Reality: business partnerships are harder than they look—and often harder to keep healthy than marriages.
I’ve been in multiple partnerships that didn’t last. They weren’t with bad people; our goals, seasons, and effort levels just changed. Exiting was painful, emotional, and avoidable in hindsight.
This video is for any dentist considering:
Buying into a practice
Partnering with a friend
Making a rockstar associate a partner
Or giving equity to an office manager
Before you sign anything, ask: “Why do I really want a partner?”
I’m Dr. Richard Low:
- Dentist & former CEO of 35 dental practices
- Founder of the #1 rated practice‑ownership podcast in dentistry
- Burned out, rebuilt my life around faith, family, and fitness
- Now coaching 50+ male practice‑owner dentists inside Next Level Fathers to lose weight, reconnect with God, and lead better at home
In this video, we cover:
1. When does a partnership actually make sense?
In general business, you partner when someone brings:
- Capital you don’t have
- Skills / experience / connections you don’t have
In dentistry:
- Banks will often fund a solo practice acquisition without a partner.
- You can often grow into ownership skills with coaching + a strong office manager, not necessarily a partner.
So many partnerships are built on:
“I want one, not that I need one.”
That’s fine but be honest about it.
2. Lifestyle reasons (and their risks)
Common emotional drivers:
- “I don’t want to own alone.”
- “I want flexibility around kids / family and someone to share the load.”
- “I like this person, we’d be great partners.”
Those are not bad reasons, but they are fragile if:
- Your visions diverge in 3–5–10 years
- One person carries more leadership / risk than the other
- One is more driven, more frugal, or more growth‑oriented
Someone will become the “alpha,” even if it’s 50/50 on paper.
3. Associate buying in vs just profit sharing
If you’re an associate considering buying in:
Be brutally honest:
- Do you want to be a true business partner…

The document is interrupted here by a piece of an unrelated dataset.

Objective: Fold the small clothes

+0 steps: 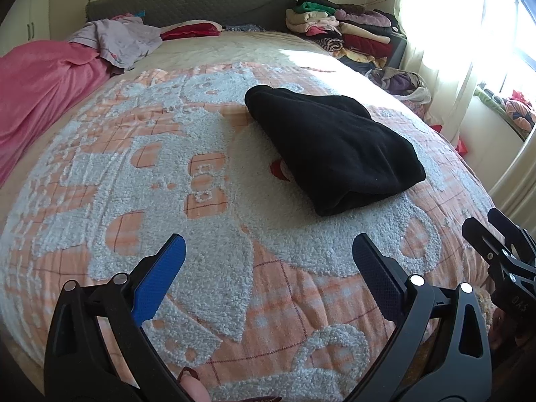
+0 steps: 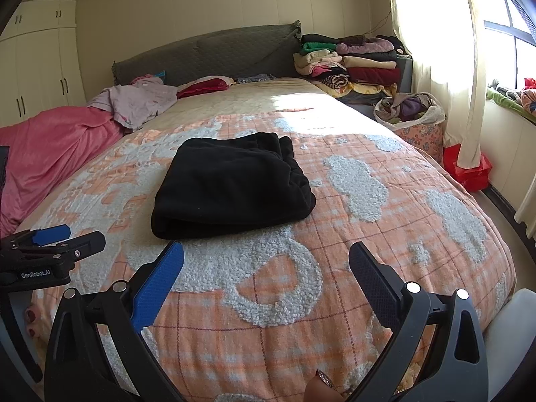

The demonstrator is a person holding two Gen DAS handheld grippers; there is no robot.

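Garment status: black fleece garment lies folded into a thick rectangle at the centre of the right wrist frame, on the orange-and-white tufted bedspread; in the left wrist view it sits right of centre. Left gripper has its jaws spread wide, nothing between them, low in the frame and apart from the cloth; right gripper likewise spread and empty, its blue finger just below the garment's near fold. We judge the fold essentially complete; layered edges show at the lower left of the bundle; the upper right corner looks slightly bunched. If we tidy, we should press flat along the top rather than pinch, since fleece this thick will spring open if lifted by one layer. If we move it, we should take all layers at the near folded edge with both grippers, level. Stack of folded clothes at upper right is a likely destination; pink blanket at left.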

- Or do you just want more upside (profit share, bonus, slightly higher comp)?
Those are different roles.
Red flags:
- Buying in without working there 1–2+ years
- Never having seen your future partner under stress
- Assuming 50/50 on paper = equal say in practice reality
Key questions:
- Is there real growth potential, or am I buying at the peak?
- Can we add ops / doctors / services, or is the practice maxed?
- Am I okay if, when it comes to a tie, it effectively goes the senior partner’s way?
4. Owner bringing on a partner
If you own the practice and are considering a partner:
- Are you doing it to retain a unicorn associate who is truly owner material?
- Or to solve loneliness / burnout / fear you could solve differently?
Consider:
How hard is it to recruit in your market?
- Super rural + good associate = more reason to partner
- Dense market with lots of talent = less reason to give away equity
Do you want to keep full control over:
- Spending / reinvestment
- Culture and hiring / firing
- Your own clinical days / schedule / involvement?
You can keep them long‑term with:
- Better pay
- Better culture
- Shared upside
…without automatically making them a full partner.
5. The “prenup”: how you’ll break up (before you start)
Whatever you decide, you MUST:
- Define the breakup mechanics up front in the operating agreement.
Examples (talk to an attorney):
- If I want out, I must first offer to buy you out at a defined price formula.
- If you decline, you then must either buy me out or allow me to sell my shares.
- Clear timelines, valuation method, and steps—so nobody is trapped, and you don’t immediately go nuclear with lawyers.
And character-wise?
You want partners who are honest and not greedy.
If you’ve already seen:
- Questionable judgement
- “Ends justify the means” money behavior
…that’s not going to get better once you’re tied together.
My honest take
If you can do it solo, do it solo.
- You can still get coaching, build a strong leadership team, and join masterminds so you’re not alone.
- You can always add profit sharing, phantom equity, or minority stakes later if it truly makes sense.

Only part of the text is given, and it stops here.